====== RAW DATA
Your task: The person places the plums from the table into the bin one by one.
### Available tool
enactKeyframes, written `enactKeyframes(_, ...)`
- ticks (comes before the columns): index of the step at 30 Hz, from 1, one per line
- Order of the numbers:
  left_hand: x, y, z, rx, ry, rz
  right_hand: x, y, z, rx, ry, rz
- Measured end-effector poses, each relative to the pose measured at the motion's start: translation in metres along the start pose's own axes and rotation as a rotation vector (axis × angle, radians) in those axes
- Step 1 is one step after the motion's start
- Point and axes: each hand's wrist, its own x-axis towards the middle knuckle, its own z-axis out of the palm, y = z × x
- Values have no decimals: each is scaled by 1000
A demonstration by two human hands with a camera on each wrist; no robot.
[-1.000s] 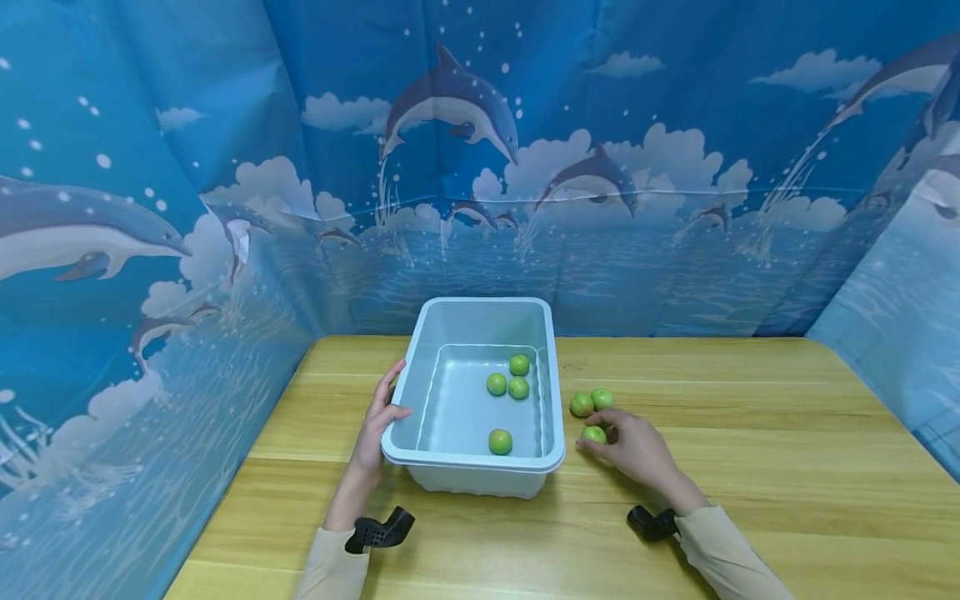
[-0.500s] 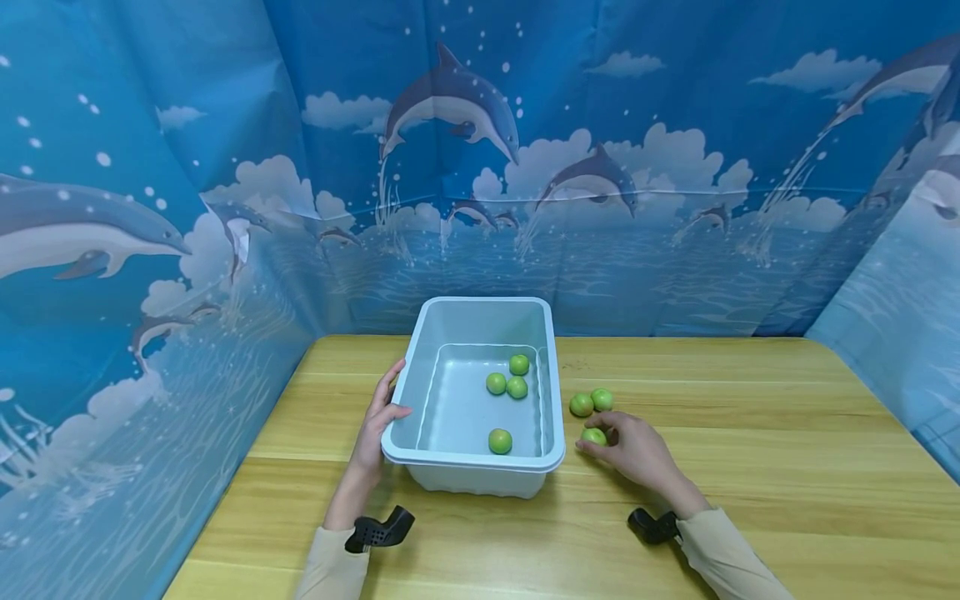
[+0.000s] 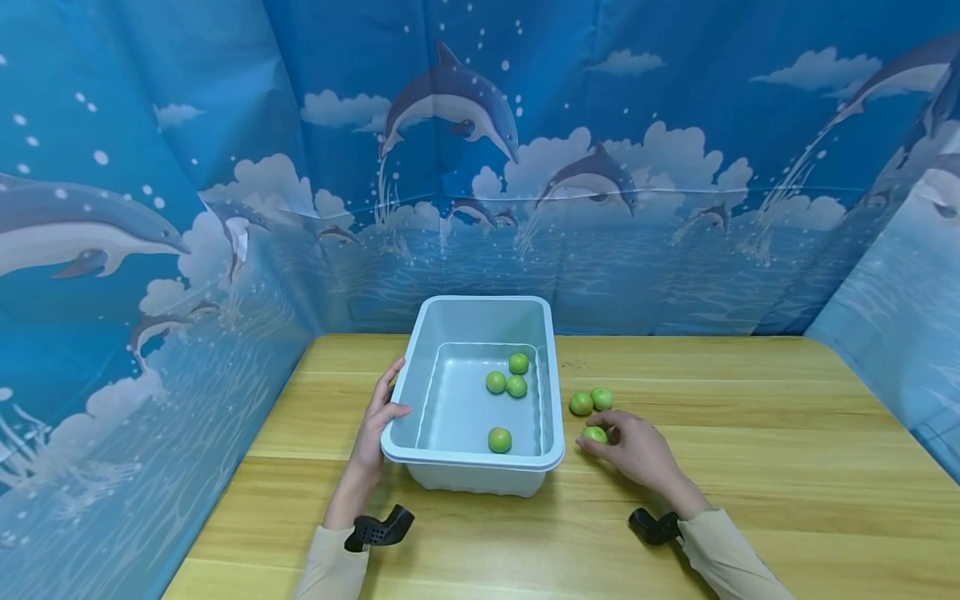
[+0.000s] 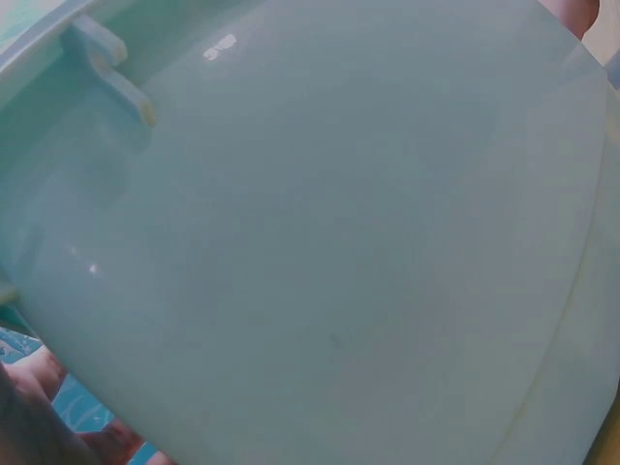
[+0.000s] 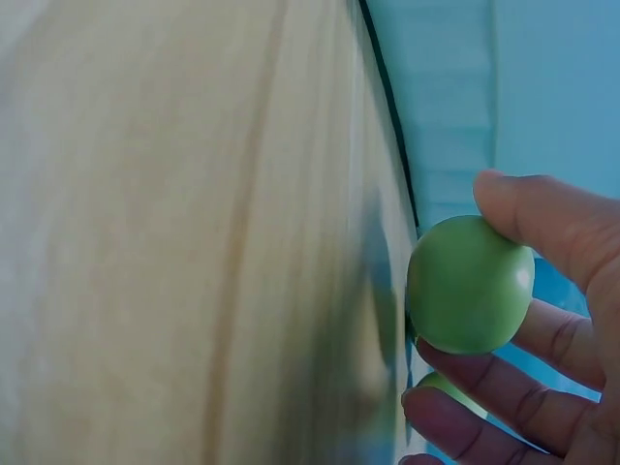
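Observation:
A pale blue-grey plastic bin (image 3: 474, 461) stands on the wooden table. My left hand (image 3: 372, 432) grips its left rim, thumb over the edge and fingers along the outer wall. Several small round green fruits lie inside, among them one fruit (image 3: 499, 440) near the front and one fruit (image 3: 518, 363) farther back. To the right of the bin, my right hand (image 3: 636, 448) pinches another green fruit (image 5: 470, 284) between thumb and fingers, close to the table. In the left wrist view the bin's wall (image 4: 329, 232) hides most of the left hand.
Two more green fruits, one fruit (image 3: 581, 404) and its neighbour (image 3: 602, 398), sit side by side just beyond my right hand. The wooden table (image 3: 750, 442) extends to the right. Behind it hangs a blue dolphin-print curtain (image 3: 480, 250).
Almost nothing differs. Both hands keep their places, the left on the bin's rim and the right on the fruit. The whole head view has shifted very slightly.

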Motion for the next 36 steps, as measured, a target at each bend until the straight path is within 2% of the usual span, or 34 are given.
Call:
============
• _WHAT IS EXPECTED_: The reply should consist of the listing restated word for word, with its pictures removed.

• _RESULT_:
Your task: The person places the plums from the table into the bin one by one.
### Available tool
enactKeyframes, written `enactKeyframes(_, ...)`
- ticks (comes before the columns): index of the step at 30 Hz, from 1, one per line
- Order of the numbers:
  left_hand: x, y, z, rx, ry, rz
  right_hand: x, y, z, rx, ry, rz
- Measured end-effector poses, each relative to the pose measured at the motion's start: translation in metres along the start pose's own axes and rotation as a rotation vector (axis × angle, radians) in those axes
- Step 1 is one step after the motion's start
- Point and axes: each hand's wrist, its own x-axis towards the middle knuckle, its own z-axis out of the palm, y = z × x
- Values have no decimals: each is scaled by 1000
A demonstration by two human hands with a camera on each wrist; no robot.
[-1.000s] 
[-0.500s] 
[+0.000s] 
[+0.000s] 
[+0.000s] 
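Observation:
A pale blue-grey plastic bin (image 3: 474, 461) stands on the wooden table. My left hand (image 3: 372, 432) grips its left rim, thumb over the edge and fingers along the outer wall. Several small round green fruits lie inside, among them one fruit (image 3: 499, 440) near the front and one fruit (image 3: 518, 363) farther back. To the right of the bin, my right hand (image 3: 636, 448) pinches another green fruit (image 5: 470, 284) between thumb and fingers, close to the table. In the left wrist view the bin's wall (image 4: 329, 232) hides most of the left hand.
Two more green fruits, one fruit (image 3: 581, 404) and its neighbour (image 3: 602, 398), sit side by side just beyond my right hand. The wooden table (image 3: 750, 442) extends to the right. Behind it hangs a blue dolphin-print curtain (image 3: 480, 250).
Almost nothing differs. Both hands keep their places, the left on the bin's rim and the right on the fruit. The whole head view has shifted very slightly.
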
Motion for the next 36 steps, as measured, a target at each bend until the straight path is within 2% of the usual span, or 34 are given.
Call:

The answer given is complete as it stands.